INSTRUCTIONS TO FOLLOW: Records appear below. Give all of them again, exactly.

SUPPLIED ENTRIES:
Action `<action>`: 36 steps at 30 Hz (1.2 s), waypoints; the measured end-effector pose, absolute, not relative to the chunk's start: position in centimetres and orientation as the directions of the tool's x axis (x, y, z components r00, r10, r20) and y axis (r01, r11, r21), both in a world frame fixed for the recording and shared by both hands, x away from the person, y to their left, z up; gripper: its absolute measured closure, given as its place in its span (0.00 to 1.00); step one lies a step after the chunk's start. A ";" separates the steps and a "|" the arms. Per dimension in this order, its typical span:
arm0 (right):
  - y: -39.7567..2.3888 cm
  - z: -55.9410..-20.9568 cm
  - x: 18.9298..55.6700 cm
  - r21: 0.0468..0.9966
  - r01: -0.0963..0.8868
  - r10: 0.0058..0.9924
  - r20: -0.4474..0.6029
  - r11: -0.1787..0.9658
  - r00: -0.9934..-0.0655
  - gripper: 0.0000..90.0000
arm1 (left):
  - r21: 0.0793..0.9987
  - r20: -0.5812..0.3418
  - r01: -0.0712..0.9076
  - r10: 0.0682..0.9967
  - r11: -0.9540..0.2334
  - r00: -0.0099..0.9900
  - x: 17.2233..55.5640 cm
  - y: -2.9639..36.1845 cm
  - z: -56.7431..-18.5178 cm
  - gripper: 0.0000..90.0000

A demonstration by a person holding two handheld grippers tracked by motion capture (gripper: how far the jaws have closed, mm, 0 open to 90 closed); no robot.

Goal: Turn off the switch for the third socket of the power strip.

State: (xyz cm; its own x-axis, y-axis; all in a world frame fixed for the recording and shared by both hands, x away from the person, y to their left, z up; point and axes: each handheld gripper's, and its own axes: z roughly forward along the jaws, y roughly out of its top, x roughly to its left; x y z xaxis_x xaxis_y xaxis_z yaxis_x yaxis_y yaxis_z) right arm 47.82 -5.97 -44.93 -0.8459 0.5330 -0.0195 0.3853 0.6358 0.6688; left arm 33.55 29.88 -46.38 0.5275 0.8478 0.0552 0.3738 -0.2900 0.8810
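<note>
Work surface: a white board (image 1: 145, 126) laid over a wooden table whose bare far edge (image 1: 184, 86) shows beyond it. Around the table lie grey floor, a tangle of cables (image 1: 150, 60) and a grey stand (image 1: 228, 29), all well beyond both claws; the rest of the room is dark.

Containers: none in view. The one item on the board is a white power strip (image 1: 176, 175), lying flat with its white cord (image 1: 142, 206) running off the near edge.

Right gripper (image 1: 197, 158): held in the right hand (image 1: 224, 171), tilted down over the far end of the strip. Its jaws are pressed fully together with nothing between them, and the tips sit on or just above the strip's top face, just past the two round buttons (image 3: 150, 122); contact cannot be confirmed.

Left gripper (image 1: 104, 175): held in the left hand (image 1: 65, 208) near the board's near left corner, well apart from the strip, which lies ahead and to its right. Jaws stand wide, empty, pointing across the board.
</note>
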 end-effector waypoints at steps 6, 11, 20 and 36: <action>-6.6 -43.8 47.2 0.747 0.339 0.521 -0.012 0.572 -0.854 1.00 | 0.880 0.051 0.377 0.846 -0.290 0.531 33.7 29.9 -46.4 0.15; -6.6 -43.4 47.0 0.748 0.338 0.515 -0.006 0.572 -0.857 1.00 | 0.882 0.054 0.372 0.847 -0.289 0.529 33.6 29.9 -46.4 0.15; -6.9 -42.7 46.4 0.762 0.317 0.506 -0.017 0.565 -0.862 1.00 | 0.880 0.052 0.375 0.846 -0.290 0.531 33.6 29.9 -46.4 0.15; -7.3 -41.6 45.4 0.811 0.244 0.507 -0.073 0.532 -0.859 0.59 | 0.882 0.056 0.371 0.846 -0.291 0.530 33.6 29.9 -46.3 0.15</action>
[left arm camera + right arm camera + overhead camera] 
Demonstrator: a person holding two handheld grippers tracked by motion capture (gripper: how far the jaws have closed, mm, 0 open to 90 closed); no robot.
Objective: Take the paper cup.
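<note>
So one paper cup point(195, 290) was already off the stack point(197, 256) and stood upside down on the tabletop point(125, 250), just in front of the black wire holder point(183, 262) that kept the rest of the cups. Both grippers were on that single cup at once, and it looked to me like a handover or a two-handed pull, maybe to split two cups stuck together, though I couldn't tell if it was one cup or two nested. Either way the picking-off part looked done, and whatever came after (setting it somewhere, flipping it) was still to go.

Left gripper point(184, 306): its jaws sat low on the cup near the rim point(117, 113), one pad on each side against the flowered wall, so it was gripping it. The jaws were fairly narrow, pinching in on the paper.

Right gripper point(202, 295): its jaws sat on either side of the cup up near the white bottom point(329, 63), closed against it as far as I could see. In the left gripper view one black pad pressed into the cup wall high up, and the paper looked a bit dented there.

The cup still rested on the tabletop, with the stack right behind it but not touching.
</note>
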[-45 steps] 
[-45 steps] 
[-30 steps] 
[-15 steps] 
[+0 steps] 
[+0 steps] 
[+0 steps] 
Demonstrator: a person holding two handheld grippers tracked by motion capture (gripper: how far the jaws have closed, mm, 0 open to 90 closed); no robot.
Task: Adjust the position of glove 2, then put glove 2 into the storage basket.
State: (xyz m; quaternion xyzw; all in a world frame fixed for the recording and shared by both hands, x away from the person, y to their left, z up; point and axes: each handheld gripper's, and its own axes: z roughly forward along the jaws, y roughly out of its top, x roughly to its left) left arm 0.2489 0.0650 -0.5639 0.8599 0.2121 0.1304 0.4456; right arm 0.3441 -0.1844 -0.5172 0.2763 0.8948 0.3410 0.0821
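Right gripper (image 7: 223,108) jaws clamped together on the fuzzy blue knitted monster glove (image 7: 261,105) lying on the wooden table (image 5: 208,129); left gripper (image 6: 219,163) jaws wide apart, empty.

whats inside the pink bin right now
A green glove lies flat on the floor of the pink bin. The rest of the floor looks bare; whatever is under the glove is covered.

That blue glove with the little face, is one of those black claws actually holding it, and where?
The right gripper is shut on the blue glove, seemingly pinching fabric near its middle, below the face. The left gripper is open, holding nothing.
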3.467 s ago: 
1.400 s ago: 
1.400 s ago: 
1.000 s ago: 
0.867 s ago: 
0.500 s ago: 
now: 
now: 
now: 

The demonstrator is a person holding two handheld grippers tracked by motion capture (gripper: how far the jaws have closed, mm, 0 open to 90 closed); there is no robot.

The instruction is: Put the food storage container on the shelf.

EXERCISE ANSWER:
Action `<action>`: 36 steps at 30 Hz (1.2 s), waypoints; the measured end-effector pose, absolute, not relative to the chunk's start: position in centimetres and orientation as the directions of the tool's x axis (x, y, z components r00, r10, r20) and y axis (r01, r11, r21), both in a world frame fixed for the recording and shared by both hands, x away from the person, y to their left, z up; gripper: its absolute measured closure, given as its place in its span (0.00 to 1.00); step one lies a step after the chunk's start. A ";" separates the steps and a "|" the arms. Per dimension in this order, its typical span:
arm0 (right):
  - y: -39.7567..2.3888 cm
  - z: -55.9410..-20.9568 cm
  - x: 18.9298..55.6700 cm
  - r21: 0.0468..0.9966
  - r01: -0.0963..0.8868
  - r10: 0.0058..0.9924
  - r20: -0.4474..0.6029
  - r11: -0.1787..0.9658
  - r00: -0.9934..-0.0655
  - gripper: 0.0000..90.0000
arm1 (left):
  - r21: 0.0793..0.9987
  - r20: -0.5812..0.3418
  - r01: -0.0712..0.9076
  - r10: 0.0682..0.9967
  - r11: -0.9540..0.2334
  - r00: -0.0099..0.9900
  - x: 17.2233..55.5640 cm
  - y: -2.9639..36.1845 cm
  - z: -56.7431..-18.5178 cm
  - gripper: 0.0000..90.0000

A demonstration by a person holding two handheld grippers tracked by motion capture (gripper: how far the jaws have closed, mm, 0 open to 90 closed); no robot.

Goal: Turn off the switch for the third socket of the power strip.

State: (xyz cm; its own x-axis, y-axis; all in a world frame fixed for the recording and shared by both hands, x away from the person, y to their left, z up; point and axes: each handheld gripper's, and its own axes: z roughly forward along the jaws, y roughly out of its top, x roughly to its left; x y z xaxis_x xaxis_y xaxis_z yaxis_x yaxis_y yaxis_z) right arm 47.82 -5.97 -44.93 -0.8459 0.5330 -0.0195 0.3853 0.6358 0.6688; left arm 33.55 29.88 -46.38 0.5275 0.8478 0.0552 0.3738 -0.2900 0.8810
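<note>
Work surface: a white board (image 1: 145, 126) laid over a wooden table whose bare far edge (image 1: 184, 86) shows beyond it. Around the table lie grey floor, a tangle of cables (image 1: 150, 60) and a grey stand (image 1: 228, 29), all well beyond both claws; the rest of the room is dark.

Containers: none in view. The one item on the board is a white power strip (image 1: 176, 175), lying flat with its white cord (image 1: 142, 206) running off the near edge.

Right gripper (image 1: 197, 158): held in the right hand (image 1: 224, 171), tilted down over the far end of the strip. Its jaws are pressed fully together with nothing between them, and the tips sit on or just above the strip's top face, just past the two round buttons (image 3: 150, 122); contact cannot be confirmed.

Left gripper (image 1: 104, 175): held in the left hand (image 1: 65, 208) near the board's near left corner, well apart from the strip, which lies ahead and to its right. Jaws stand wide, empty, pointing across the board.
</note>
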 end-effector waypoints at steps 6, 11, 20 and 36: <action>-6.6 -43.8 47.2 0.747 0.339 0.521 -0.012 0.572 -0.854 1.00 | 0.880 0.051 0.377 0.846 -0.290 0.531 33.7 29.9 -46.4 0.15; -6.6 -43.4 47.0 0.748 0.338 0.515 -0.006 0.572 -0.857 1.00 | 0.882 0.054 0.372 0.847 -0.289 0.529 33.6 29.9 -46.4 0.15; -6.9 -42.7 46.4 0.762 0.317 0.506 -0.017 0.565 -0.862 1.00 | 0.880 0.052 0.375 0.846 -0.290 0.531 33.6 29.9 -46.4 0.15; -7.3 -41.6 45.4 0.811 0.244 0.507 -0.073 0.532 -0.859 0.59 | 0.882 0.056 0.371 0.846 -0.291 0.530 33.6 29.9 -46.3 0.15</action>
[left arm camera + right arm camera + overhead camera] 
Demonstrator: a person holding two handheld grippers tracked by motion capture (gripper: how far the jaws have closed, mm, 0 open to 90 closed); no robot.
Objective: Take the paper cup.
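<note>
So one paper cup point(195, 290) was already off the stack point(197, 256) and stood upside down on the tabletop point(125, 250), just in front of the black wire holder point(183, 262) that kept the rest of the cups. Both grippers were on that single cup at once, and it looked to me like a handover or a two-handed pull, maybe to split two cups stuck together, though I couldn't tell if it was one cup or two nested. Either way the picking-off part looked done, and whatever came after (setting it somewhere, flipping it) was still to go.

Left gripper point(184, 306): its jaws sat low on the cup near the rim point(117, 113), one pad on each side against the flowered wall, so it was gripping it. The jaws were fairly narrow, pinching in on the paper.

Right gripper point(202, 295): its jaws sat on either side of the cup up near the white bottom point(329, 63), closed against it as far as I could see. In the left gripper view one black pad pressed into the cup wall high up, and the paper looked a bit dented there.

The cup still rested on the tabletop, with the stack right behind it but not touching.
</note>
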[-45 steps] 
[-45 steps] 
[-30 steps] 
[-15 steps] 
[+0 steps] 
[+0 steps] 
[+0 steps] 
Demonstrator: a person holding two handheld grippers tracked by motion capture (gripper: how far the jaws have closed, mm, 0 open to 90 closed); no robot.
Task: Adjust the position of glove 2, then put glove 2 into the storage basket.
State: (xyz m; quaternion xyzw; all in a world frame fixed for the recording and shared by both hands, x away from the person, y to their left, z up; point and axes: each handheld gripper's, and its own axes: z roughly forward along the jaws, y roughly out of its top, x roughly to its left) left arm 0.2489 0.0650 -0.5639 0.8599 0.2121 0.1304 0.4456; right arm 0.3441 -0.1844 -0.5172 0.2763 0.8948 0.3410 0.0821
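Right gripper (image 7: 223,108) jaws clamped together on the fuzzy blue knitted monster glove (image 7: 261,105) lying on the wooden table (image 5: 208,129); left gripper (image 6: 219,163) jaws wide apart, empty.

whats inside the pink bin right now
A green glove lies flat on the floor of the pink bin. The rest of the floor looks bare; whatever is under the glove is covered.

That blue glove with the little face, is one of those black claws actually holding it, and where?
The right gripper is shut on the blue glove, seemingly pinching fabric near its middle, below the face. The left gripper is open, holding nothing.
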3.467 s ago: 
1.400 s ago: 
1.400 s ago: 
1.000 s ago: 
0.867 s ago: 
0.500 s ago: 
now: 
now: 
now: 

The demonstrator is a person holding two handheld grippers tracked by motion capture (gripper: how far the jaws have closed, mm, 0 open to 90 closed); there is no robot.

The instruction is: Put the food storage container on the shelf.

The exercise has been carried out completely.